Los tiempos cambian, pero los tontos permanecen. Para que no lo pisotee si tropieza accidentalmente con él, detallaremos las características del tonto contemporáneo.

En primer lugar, no es un delincuente que descarga -roba- películas de la red. Paga 6.5 euros para ir al cine incómodo y frío, donde se reúnen a hablar las personas que no saben ver la televisión en silencio. Su tontería llega así al extremo de sufragar el vicio ajeno. Avergüenza confesarlo, pero este triste mamífero tampoco obtiene la música ilegalmente de internet. Compra los CDs, ya les advertimos que el animalejo exhibe un comportamiento pornográfico.

El tonto contemporáneo se dirige al quiosco para satisfacer su sed de información.

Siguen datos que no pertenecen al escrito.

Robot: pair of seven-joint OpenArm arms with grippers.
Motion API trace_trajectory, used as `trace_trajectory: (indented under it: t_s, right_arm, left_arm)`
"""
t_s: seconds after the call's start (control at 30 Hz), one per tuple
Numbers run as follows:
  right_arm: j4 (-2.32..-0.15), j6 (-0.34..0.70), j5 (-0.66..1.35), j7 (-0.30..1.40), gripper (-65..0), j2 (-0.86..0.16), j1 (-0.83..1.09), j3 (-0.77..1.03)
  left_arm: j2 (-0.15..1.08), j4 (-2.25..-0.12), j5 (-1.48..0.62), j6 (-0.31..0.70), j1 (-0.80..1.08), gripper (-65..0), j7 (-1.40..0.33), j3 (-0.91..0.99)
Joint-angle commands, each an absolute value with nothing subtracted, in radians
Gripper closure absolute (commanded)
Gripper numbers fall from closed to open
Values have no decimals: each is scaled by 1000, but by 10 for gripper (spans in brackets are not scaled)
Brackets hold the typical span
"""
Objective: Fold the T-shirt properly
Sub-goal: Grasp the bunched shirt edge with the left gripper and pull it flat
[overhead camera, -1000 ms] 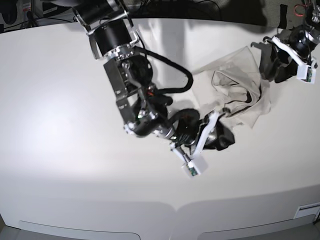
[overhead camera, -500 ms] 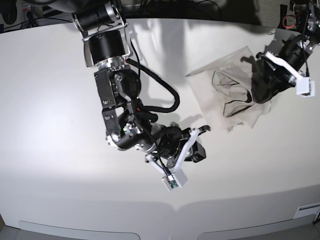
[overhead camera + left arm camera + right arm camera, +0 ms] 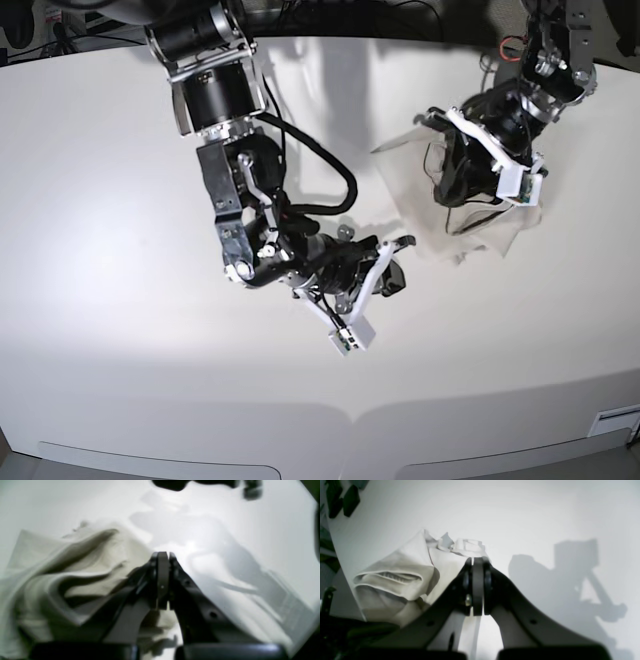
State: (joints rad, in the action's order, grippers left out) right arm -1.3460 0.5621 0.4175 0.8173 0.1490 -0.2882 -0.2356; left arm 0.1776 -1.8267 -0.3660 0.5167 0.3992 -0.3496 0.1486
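The pale beige T-shirt (image 3: 490,235) lies crumpled on the white table (image 3: 120,250) at the right rear, partly hidden by my left arm. My left gripper (image 3: 440,150) hangs over the shirt's middle, jaws shut. In the left wrist view the gripper (image 3: 162,555) is shut with the creased cloth (image 3: 75,562) lying to its left and beneath it. My right gripper (image 3: 398,258) is shut just off the shirt's near-left edge. In the right wrist view it (image 3: 477,560) is shut with the bunched shirt (image 3: 402,585) to its left. I cannot tell whether either jaw pinches cloth.
The table's curved front edge (image 3: 350,415) runs along the bottom. Dark equipment and cables (image 3: 420,15) stand behind the rear edge. The right arm's thick black links and cable (image 3: 300,200) reach across the table's middle.
My left arm has swung in from the right edge to over the shirt. My right gripper pulled back from the shirt's edge toward the front-left, then rose slightly. The shirt looks more bunched.
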Motion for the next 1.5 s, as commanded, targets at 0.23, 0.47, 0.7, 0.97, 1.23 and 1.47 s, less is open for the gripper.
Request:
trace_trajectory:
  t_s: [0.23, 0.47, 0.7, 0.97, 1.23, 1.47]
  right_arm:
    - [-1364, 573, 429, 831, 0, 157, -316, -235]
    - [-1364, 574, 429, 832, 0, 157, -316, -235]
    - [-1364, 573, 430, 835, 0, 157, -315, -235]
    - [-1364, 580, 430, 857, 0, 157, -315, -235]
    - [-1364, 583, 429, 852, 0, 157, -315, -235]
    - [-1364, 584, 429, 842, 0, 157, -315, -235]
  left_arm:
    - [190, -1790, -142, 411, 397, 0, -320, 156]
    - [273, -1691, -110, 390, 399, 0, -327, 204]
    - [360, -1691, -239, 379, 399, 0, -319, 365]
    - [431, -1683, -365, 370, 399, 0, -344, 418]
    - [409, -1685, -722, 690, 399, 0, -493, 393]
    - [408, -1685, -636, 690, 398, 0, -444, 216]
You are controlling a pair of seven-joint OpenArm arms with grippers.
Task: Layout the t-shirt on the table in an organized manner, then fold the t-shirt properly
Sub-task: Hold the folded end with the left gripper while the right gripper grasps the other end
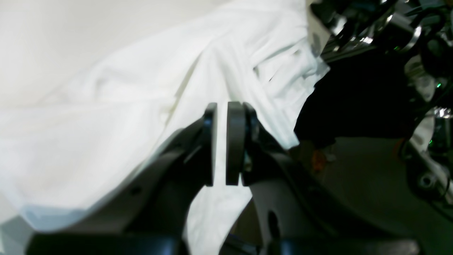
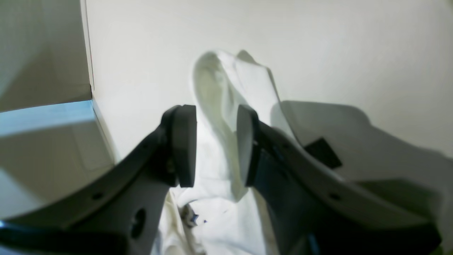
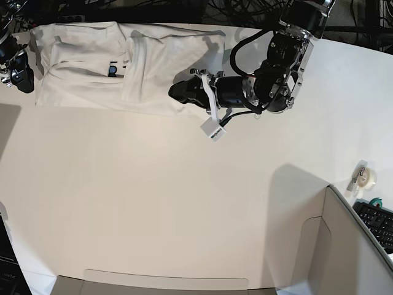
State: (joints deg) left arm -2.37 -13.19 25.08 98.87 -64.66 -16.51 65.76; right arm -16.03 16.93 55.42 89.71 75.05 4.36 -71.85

Allí adquiere periódicos y revistas, porque no considera abusivo pagar una cantidad módica a cambio de escuchar el rumor del planeta. Es tan tonto que no posee ni casa, porque no quería endeudarse o porque no se la podía permitir. Ni siquiera los persuasivos mafiosos, disfrazados de ejecutivos de instituciones financieras, le convencieron con la vana promesa de que ellos avalarían la operación. Simultáneamente, el estúpido pagaba las desgravaciones tramposas por la compra de vivienda -delincuencia de Estado, denunciada por la UE y la OCDE- que han llegado a sumar el uno por ciento del PIB. Por si esto fuera poco, el muy tonto da hoy su dinero a los bancos que concedieron hipotecas irresponsables a quienes se las podían permitir todavía menos que él.

El tonto contemporáneo es religiosamente pagano, paga por todo. Deposita sus ahorros en una caja que se los regala a un imprudente insolvente, y que después amenaza al tonto con guillotinarlo si entra en números rojos. Después vota al partido que mantiene en sus cargos a los autores del atropello anterior. Paga el precio real de billetes aéreos y habitaciones de hotel, sin salirse del presupuesto -los amigos de las gangas que el tonto equilibra siempre tienen el agua al cuello-. El muy imbécil siente la obligación moral de restituir una deuda, así que empieza por no endeudarse. El tonto contemporáneo, antes llamado ciudadano.